# Latent Semantic Indexing, SVD, and Zipf’s Law

Latent Semantic Indexing, LSI, uses the Singular Value Decomposition of a term-by-document matrix to represent the information in the documents in a manner that facilitates responding to queries and other information retrieval tasks. I set out to learn for myself how LSI is implemented. I am finding that it is harder than I thought.

### Contents

#### Background

Latent Semantic Indexing was first described in 1990 by Susan Dumais and several colleagues at Bellcore, the descendant of the famous A.T.&T. Bell Labs. (Dumais is now at Microsoft Research.) I first heard about LSI a couple of years later from Mike Berry at the University of Tennessee. Berry, Dumais and Gavin O'Brien have a paper, "Using Linear Algebra for Intelligent Information Retrieval" in SIAM Review in 1995. Here is a link to a preprint of that paper.

An important problem in information retrieval involves synonyms. Different words can refer to the same, or very similar, topics. How can you retrieve a relevant document that does not actually use a key word in a query?

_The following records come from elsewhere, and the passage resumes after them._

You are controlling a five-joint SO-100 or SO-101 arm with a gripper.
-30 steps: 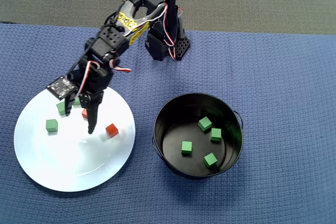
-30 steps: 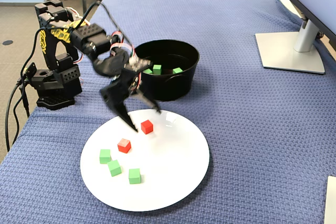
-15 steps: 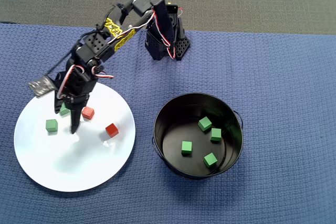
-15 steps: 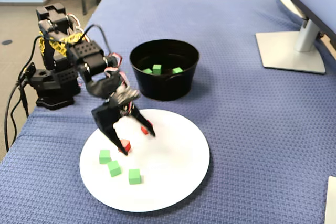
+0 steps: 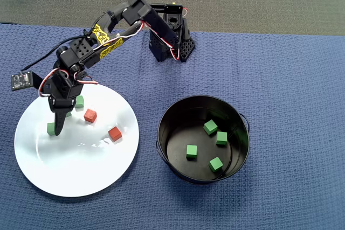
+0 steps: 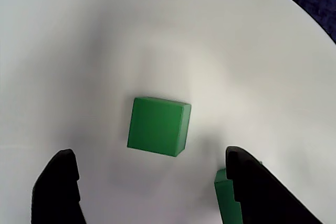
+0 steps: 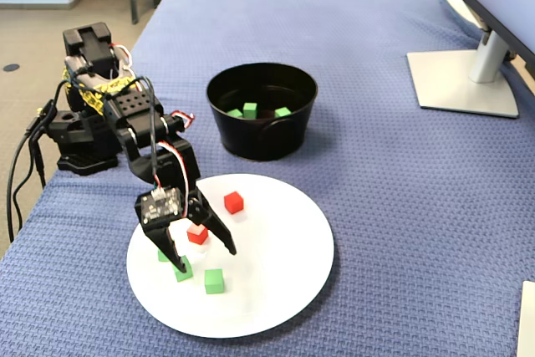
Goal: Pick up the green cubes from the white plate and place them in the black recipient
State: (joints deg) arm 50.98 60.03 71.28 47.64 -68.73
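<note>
The gripper (image 7: pixel 201 258) hung open and empty over the white plate (image 5: pixel 81 171) on the blue-clothed counter (image 5: pixel 291 79), its jaws spread wide. In the wrist view, one green cube (image 6: pixel 157 126) lay on the plate just ahead of the jaws, at about 12 o'clock from them, touching neither. Two red cubes (image 5: pixel 90 115) sat nearby. Four green cubes (image 5: pixel 210 127) rested inside the black recipient (image 5: pixel 161 133), at the plate's 3 o'clock overhead.

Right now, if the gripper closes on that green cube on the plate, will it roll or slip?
The green cube probably won't roll: flat faces, resting square on the white plate. It looks matte and rigid, so the open gripper should hold it. A nudge might slide it on the smooth plate.
</note>
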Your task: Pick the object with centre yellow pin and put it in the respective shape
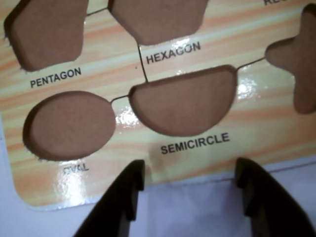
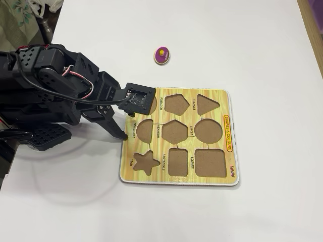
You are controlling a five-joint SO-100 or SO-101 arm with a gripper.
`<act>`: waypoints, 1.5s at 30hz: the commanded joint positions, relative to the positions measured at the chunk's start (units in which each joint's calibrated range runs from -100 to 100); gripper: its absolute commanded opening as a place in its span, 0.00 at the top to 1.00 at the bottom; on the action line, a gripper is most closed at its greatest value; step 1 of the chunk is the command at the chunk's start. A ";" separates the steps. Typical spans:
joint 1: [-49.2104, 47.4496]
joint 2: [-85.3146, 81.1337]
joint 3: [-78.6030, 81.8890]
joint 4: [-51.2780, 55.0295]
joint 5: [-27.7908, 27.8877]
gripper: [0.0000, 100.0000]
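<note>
A wooden shape board [image 2: 228,151] is seen lying flat on the white table [image 2: 262,60], toward the middle of it in the fixed view. Its recesses are all empty; labels such as PENTAGON, HEXAGON, SEMICIRCLE and OVAL can be read in the wrist view. The semicircle recess [image 1: 183,101] is shown just ahead of the gripper [image 1: 190,180], with the oval recess [image 1: 69,124] to its left in that view and the pentagon recess [image 1: 47,29] and hexagon recess [image 1: 158,19] beyond. Part of the star recess [image 1: 298,59] is visible at the right edge of the wrist view.

The gripper is held with its two dark fingers spread well apart, and nothing is held between them. In the wrist view the fingertips are seen over the board's near edge, below the SEMICIRCLE label. In the fixed view the gripper [image 2: 124,128] is placed at the board's left edge, with the black arm [image 2: 55,80] reaching in from the table's left edge.

A small round purple piece with a yellow centre pin [image 2: 162,54] is seen on the bare table, well apart from the board, toward the far edge of the table in the fixed view. It is untouched by the gripper.
</note>
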 commanded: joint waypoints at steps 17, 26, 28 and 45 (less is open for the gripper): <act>-0.35 23.67 -20.59 3.44 -0.14 0.79; -0.64 50.20 -46.76 10.09 -0.09 0.79; -0.64 55.64 -54.32 15.28 -0.19 0.79; -27.69 81.33 -80.22 18.73 -13.63 0.79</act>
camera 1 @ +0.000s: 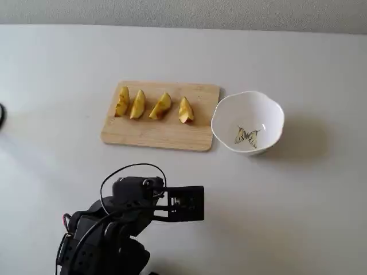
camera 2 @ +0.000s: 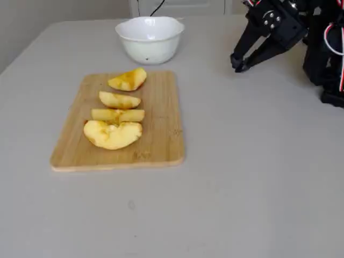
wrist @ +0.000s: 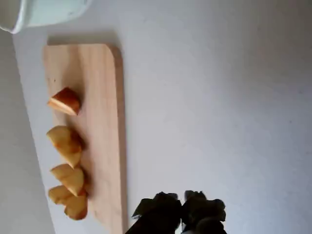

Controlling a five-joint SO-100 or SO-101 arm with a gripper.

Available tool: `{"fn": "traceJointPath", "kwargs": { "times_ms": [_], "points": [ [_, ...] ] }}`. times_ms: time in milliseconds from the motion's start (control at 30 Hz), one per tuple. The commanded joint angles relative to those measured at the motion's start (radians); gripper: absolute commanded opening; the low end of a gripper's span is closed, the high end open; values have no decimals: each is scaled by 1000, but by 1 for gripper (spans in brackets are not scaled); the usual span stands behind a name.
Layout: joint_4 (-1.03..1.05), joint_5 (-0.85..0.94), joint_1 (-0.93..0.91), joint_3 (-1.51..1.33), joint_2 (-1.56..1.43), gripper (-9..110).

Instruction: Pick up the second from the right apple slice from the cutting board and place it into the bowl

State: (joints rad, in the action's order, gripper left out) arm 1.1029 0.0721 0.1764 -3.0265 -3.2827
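Observation:
Four apple slices lie in a row on the cutting board (camera 1: 155,134) (wrist: 102,97) (camera 2: 161,123). The apple slice (camera 1: 161,106) (wrist: 66,145) (camera 2: 119,100) second from the right in a fixed view lies flat, one slice away from the bowl end. Just off that end stands the white bowl (camera 1: 269,114) (wrist: 44,12) (camera 2: 150,43), with only a butterfly mark inside. My gripper (camera 1: 195,204) (wrist: 183,207) (camera 2: 239,64) hovers low over bare table, well away from board and bowl. Its fingertips meet and hold nothing.
The folded black arm body (camera 1: 109,235) with its cables sits at the table's near edge in a fixed view. The other three wedges (camera 1: 185,110) (camera 1: 137,105) (camera 1: 122,102) flank the slice closely. A wall bounds the far table edge.

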Motion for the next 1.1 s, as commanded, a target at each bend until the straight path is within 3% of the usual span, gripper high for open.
{"fn": "traceJointPath", "kwargs": {
  "times_ms": [0, 567, 733, 800, 833, 900, 967, 1067],
  "points": [
    [-18, -5, 3, 5, -9, 0],
    [-18, 28, 29, 5, -9, 0],
    [-18, 144, 135, 5, -11, 0],
    [-55, 374, 138, -9, -11, 0],
    [-84, 319, 107, -18, -11, 1],
    [-31, 537, 141, 3, -11, 5],
    [-21, 601, 183, 25, 0, 12],
    [-69, 678, 233, 181, 290, 16]
  ]
}}
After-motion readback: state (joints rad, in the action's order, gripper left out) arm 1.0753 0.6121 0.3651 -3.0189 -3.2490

For example, consider the terms

• FFT (Finite Fast Fourier Transform)
• SVD (Singular Value Decomposition)
• ODE (Ordinary Differential Equation)

Someone looking for information about PCA (Principal Component Analysis) would be more interested in documents about SVD than those about the other two topics. It is possible to discover this connection because documents about PCA and SVD are more likely to share terms like "rank" and "subspace" that are not present in the others. For information retrieval purposes, PCA and SVD are synonyms. Latent Semantic Indexing can reveal such connections.

#### Strings

I will make use of the new string object, introduced in recent versions of MATLAB. The double quote has been an illegal character in MATLAB. But now it delineates strings.

s = "% Let $A$ be the 4-by-4 magic square from Durer's _Melancholia_."
s =
"% Let $A$ be the 4-by-4 magic square from Durer's _Melancholia_."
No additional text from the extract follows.